## WHAT YOU NEED TO DO
Read the lines below, and copy any that contain the string "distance".

### RECORDS PROVIDED ###

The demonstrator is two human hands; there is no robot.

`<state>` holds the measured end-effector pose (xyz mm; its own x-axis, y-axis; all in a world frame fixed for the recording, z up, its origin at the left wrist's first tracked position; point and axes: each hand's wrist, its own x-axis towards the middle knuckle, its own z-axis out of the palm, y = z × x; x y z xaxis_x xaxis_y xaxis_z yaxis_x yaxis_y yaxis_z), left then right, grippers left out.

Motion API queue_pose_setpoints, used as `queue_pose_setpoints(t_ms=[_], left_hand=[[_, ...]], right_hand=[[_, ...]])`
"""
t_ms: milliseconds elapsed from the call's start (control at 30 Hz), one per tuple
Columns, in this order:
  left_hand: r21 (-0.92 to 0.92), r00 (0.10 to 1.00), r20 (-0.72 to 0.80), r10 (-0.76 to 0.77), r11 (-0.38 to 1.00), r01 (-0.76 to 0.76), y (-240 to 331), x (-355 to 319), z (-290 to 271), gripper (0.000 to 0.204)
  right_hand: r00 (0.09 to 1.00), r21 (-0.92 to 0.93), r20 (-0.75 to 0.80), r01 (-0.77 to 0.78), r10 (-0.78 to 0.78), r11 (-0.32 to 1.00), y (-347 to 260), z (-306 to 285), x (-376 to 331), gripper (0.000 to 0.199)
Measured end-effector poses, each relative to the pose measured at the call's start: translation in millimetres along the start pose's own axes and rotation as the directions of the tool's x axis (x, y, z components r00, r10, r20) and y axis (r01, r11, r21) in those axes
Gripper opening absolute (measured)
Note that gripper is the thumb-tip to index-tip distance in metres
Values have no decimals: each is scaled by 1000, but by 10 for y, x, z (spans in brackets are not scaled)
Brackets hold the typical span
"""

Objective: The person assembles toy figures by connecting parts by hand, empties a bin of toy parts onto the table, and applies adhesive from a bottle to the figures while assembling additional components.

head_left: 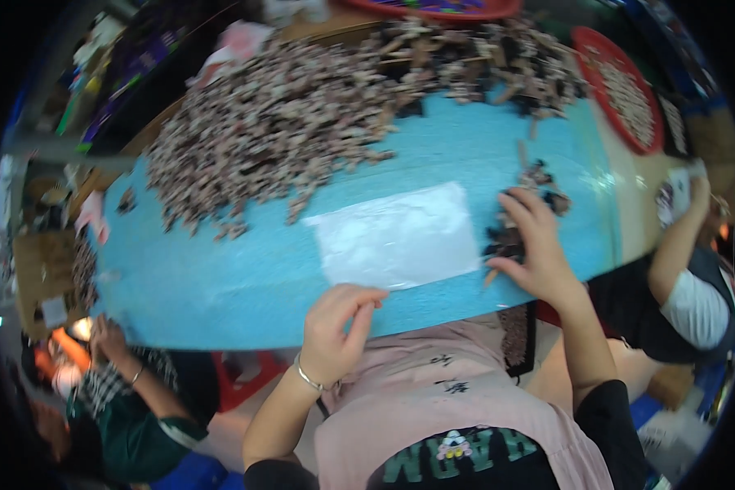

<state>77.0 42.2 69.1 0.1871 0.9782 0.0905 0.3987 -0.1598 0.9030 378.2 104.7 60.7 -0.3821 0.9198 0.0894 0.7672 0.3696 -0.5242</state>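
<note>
A white rectangular sheet or flat bag lies on the blue tabletop. My left hand is just below its near edge, fingers curled and the thumb close to the forefinger; anything between them is too small or hidden. Beside the sheet's right side, my right hand reaches over a small cluster of dark and pale pieces. Its thumb and fingers are spread apart around the near end of that cluster, and the fingertips seem to touch it. Blur hides what exactly the pieces are.
Across the far side spreads a big heap of small pinkish-brown pieces, with darker ones at its right. A red basket of pale pieces stands far right. Other people's hands are at the left edge, and another person's arm is at right.
</note>
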Motion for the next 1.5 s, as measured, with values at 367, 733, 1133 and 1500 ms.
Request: queue_pose_setpoints(t_ms=[367, 733, 1133, 1500], left_hand=[[328, 945, 266, 190, 904, -274, 405, 481, 1170, 34], [628, 945, 215, 246, 706, -327, 403, 528, 1578, 18], [588, 884, 245, 399, 664, -462, 338, 408, 1505, 18], [378, 908, 316, 277, 841, -388, 17, -136, 630, 38]], right_hand=[[954, 146, -262, -112, 148, 983, 105, -253, -418, 32], [991, 93, 93, 85, -94, 992, 208, -141, 230, 37], [974, -120, 216, 91, -64, 989, 9, -135, 433, 34], [997, 144, 74, 26, -37, 989, -165, -78, 349, 31]])
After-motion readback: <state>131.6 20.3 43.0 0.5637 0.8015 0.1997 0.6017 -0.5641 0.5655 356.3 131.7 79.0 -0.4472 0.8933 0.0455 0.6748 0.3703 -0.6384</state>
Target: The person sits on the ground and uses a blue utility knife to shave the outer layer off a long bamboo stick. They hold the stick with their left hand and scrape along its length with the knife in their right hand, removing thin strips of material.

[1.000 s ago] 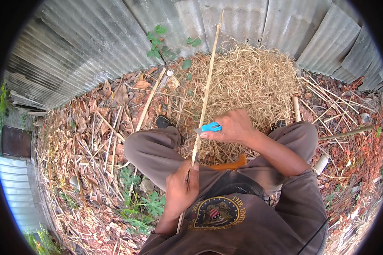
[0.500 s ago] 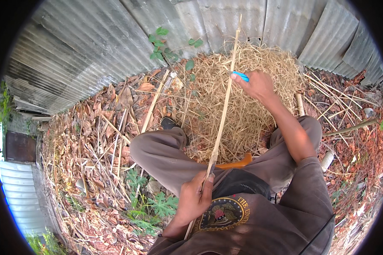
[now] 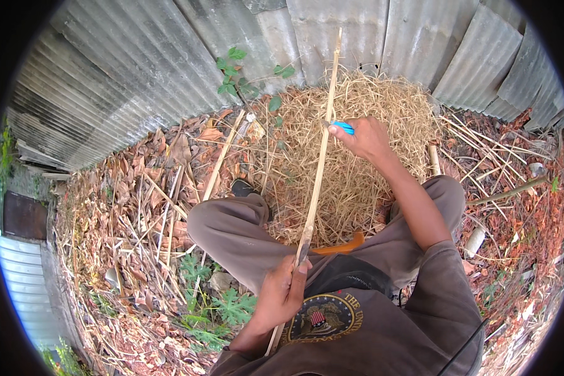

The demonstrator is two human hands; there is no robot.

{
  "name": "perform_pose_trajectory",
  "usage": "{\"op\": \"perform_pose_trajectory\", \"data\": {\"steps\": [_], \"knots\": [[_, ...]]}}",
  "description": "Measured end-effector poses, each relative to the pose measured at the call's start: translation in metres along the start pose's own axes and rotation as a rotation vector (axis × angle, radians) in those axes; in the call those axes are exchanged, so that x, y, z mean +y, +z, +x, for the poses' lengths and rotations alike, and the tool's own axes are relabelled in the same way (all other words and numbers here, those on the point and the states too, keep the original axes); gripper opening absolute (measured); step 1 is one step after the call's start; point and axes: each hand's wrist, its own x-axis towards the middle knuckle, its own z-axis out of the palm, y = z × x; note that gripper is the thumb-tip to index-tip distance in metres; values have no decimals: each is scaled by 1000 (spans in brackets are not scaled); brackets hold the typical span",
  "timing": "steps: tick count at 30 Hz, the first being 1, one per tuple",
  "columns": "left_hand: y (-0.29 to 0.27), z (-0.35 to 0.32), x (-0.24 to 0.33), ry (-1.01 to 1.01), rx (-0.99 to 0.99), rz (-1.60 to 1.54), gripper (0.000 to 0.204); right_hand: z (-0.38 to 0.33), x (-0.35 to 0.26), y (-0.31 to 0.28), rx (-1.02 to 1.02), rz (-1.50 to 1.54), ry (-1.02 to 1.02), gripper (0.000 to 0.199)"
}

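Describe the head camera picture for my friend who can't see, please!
A left hand grips a long, pale wooden stick near its lower end, while the right hand holds a blue-handled cutter up to it, higher up. Beyond lies a heap of curly tan strips before a grey corrugated metal fence.

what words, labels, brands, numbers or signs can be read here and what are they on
Dark shirt: yellow lettering around its round emblem; wording not copied out here.
Black cloth at the waist: faint pale marks, too small to tell if they are letters.
Blue-handled tool in the right hand: no lettering can be made out.
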Motion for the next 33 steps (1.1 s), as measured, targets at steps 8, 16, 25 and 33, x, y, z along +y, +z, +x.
{"op": "perform_pose_trajectory", "data": {"steps": [8, 16, 25, 33], "knots": [[-10, -18, -3, -78, -63, 14, 14, -23, -23, -11, -76, -131, -142, 80], [-14, -21, 2, 15, -57, -18, 16, 19, -3, -32, 69, -178, -181, 83], [-18, -49, -18, -156, -272, -415, 19, 49, 55, -66, -60, -146, 137, 86], [-13, 18, 3, -89, -290, -1131, 32, -70, -76, -1, -334, -169, -510, 80]]}}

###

## YOUR RESPONSE
Note that gripper is the thumb-tip to index-tip distance in metres
  "description": "Measured end-effector poses, each relative to the pose measured at the call's start: translation in metres along the start pose's own axes and rotation as a rotation vector (axis × angle, radians) in those axes; in the call those axes are exchanged, so that x, y, z mean +y, +z, +x, for the poses' lengths and rotations alike, and the tool's own axes are relabelled in the same way (all other words and numbers here, those on the point and the states too, keep the original axes); gripper opening absolute (measured); step 1 is one step after the call's start; point and axes: each hand's wrist, its own x-axis towards the middle knuckle, its own z-axis out of the palm, y = z × x; note that gripper is the thumb-tip to index-tip distance in metres; values have no decimals: each is scaled by 1000 (spans in brackets are not scaled); brackets hold the typical span",

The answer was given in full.